I have request access to the Light-filed dataset. In case I am not given access, would it be possible to provide a breakdown of the folder structure and the files included? It looks like they use image sequences rather than .mp4, this is what we would like to test with spacetime gaussians.

henrypearce4D commented 9 months ago

I was given access, the undistorted dataset contains;

cameras_parameters.txt
# f cu cv ar sk  qw qx qy qz  tx ty tz

Image convention;

Fabien_undist_[Frame Number]_[Camera Name].png
e.g.
Fabien_undist_00001_00.png
Fabien_undist_00001_01.png
Fabien_undist_00001_02.png
Fabien_undist_00002_00.png
Fabien_undist_00002_01.png
Fabien_undist_00002_02.png
etc
aleatorydialogue commented 7 months ago

Were you able to get any custom video to work with these conventions? I'm trying to find a way to train with monocular video all day with no luck.

henrypearce4D commented 7 months ago

@aleatorydialogue I might be mistaken but this work is not intended with monocular video in mind. All the examples are multi-camera.
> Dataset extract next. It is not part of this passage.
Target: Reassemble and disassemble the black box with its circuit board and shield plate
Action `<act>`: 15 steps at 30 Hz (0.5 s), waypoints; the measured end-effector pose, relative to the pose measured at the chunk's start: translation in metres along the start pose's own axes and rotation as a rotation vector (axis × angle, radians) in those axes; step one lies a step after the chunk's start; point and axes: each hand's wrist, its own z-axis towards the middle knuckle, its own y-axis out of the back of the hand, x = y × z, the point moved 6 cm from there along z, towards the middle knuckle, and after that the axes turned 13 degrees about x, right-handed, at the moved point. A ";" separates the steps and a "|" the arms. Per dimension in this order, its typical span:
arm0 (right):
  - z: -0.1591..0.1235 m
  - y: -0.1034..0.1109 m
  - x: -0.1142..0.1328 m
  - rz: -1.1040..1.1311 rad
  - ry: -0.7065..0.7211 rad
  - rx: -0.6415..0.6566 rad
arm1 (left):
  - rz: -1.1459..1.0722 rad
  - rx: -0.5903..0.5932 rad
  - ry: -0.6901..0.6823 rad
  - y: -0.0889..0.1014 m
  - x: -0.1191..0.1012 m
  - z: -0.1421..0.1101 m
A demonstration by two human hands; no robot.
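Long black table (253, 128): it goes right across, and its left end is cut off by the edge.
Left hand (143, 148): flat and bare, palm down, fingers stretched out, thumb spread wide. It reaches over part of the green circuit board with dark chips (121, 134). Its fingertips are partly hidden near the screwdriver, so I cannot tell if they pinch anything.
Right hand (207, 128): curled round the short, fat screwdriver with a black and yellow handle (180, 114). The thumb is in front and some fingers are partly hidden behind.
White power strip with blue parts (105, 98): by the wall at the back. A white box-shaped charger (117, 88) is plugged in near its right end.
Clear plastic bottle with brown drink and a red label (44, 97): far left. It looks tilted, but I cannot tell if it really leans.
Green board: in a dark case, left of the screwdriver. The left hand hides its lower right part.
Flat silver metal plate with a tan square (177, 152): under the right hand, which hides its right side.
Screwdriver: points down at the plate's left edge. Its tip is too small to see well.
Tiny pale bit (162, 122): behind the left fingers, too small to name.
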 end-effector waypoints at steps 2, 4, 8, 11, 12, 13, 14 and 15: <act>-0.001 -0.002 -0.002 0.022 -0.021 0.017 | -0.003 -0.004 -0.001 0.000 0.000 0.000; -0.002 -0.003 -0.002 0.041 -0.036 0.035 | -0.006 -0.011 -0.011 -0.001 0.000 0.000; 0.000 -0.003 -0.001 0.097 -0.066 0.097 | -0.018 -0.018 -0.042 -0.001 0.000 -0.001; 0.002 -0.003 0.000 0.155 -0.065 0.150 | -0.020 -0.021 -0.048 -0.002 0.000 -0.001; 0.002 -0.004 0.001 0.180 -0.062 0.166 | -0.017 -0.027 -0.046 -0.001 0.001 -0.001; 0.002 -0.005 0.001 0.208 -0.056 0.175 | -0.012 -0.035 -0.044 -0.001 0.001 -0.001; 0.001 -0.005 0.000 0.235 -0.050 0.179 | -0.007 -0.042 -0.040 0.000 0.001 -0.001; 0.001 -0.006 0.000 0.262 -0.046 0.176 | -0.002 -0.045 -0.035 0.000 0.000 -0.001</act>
aleatorydialogue commented 7 months ago

I think you are right. I had hoped I could adapt it to my own data, even if lower quality result. I'm mostly interested in usijg splatV viewer, which only seems to work with output from this project. I am trying to work on using 4dgs loader to get it to train with just one camera, but no success yet.

lizhan17 commented 7 months ago

I think you are right. I had hoped I could adapt it to my own data, even if lower quality result. I'm mostly interested in usijg splatV viewer, which only seems to work with output from this project. I am trying to work on using 4dgs loader to get it to train with just one camera, but no success yet.

although our method is not designed for one camera. But it can converge with the "mono" camera used in 4dgs or deformable 3dgs. As the dataset used in these two papers are one camera that "moving" around objects. Just use the initial points used in 4dgs and replicate points into different time stamps, which can be seen as multi camera captured at different times.
You can still get similar results as these two papers with some minor modifications (this is a future work).